Michael Burgess made you feel proud. Whether he was singing the national anthem, stirringly, for a Toronto Maple Leafs game or leading an exceptional cast as a mighty Jean Valjean in the landmark all-Canadian production of Les Misérables, Mr. Burgess knew how to pluck the national heartstrings. He was the world-class singer who chose to remain in Canada; the exquisite theatre artist whose biggest thrill was playing old timers' hockey with the NHL greats.

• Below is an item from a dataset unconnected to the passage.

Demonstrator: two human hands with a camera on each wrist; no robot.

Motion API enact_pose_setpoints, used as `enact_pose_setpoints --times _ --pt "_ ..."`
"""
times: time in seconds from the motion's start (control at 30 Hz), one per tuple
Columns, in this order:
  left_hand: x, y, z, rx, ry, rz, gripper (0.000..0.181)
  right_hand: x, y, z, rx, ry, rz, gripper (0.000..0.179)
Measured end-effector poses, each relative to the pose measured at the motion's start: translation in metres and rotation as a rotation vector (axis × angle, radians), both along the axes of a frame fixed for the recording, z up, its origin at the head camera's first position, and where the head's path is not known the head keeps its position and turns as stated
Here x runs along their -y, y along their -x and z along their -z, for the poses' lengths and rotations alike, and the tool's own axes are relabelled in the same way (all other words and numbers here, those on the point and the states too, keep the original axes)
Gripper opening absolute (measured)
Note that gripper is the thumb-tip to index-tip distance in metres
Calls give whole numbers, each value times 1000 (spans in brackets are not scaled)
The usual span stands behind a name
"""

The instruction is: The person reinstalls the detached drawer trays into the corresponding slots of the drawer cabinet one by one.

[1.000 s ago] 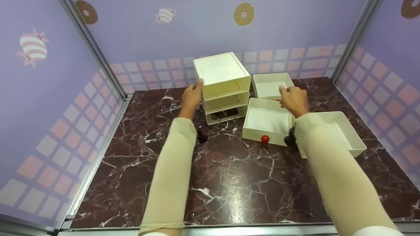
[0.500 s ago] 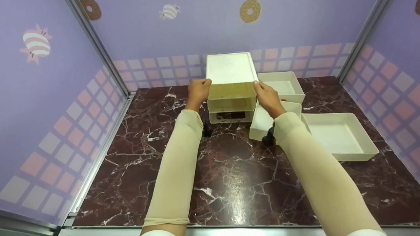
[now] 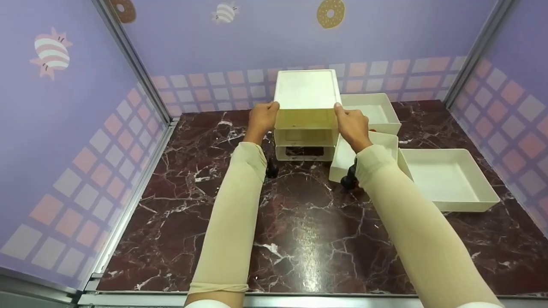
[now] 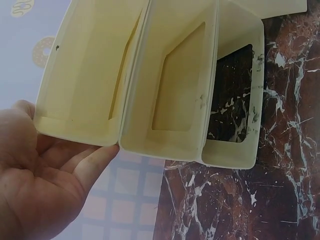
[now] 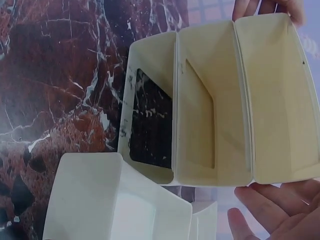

Mr. Burgess was also a man with a big heart to match his big voice, whose acts of generosity were legion. He continually lent his golden tenor and magnetic presence to charitable causes and was always there for his friends. Their appreciation was reflected in the huge outpouring of love and affection that swiftly followed the news of his death at the age of 70 on Sept. 28. Everyone from theatre impresario David Mirvish to hockey legend Bobby Orr expressed their sorrow via both traditional and social media. "Today, we have lost a great Canadian," Mr. Orr said in a statement – a sentiment few would dispute.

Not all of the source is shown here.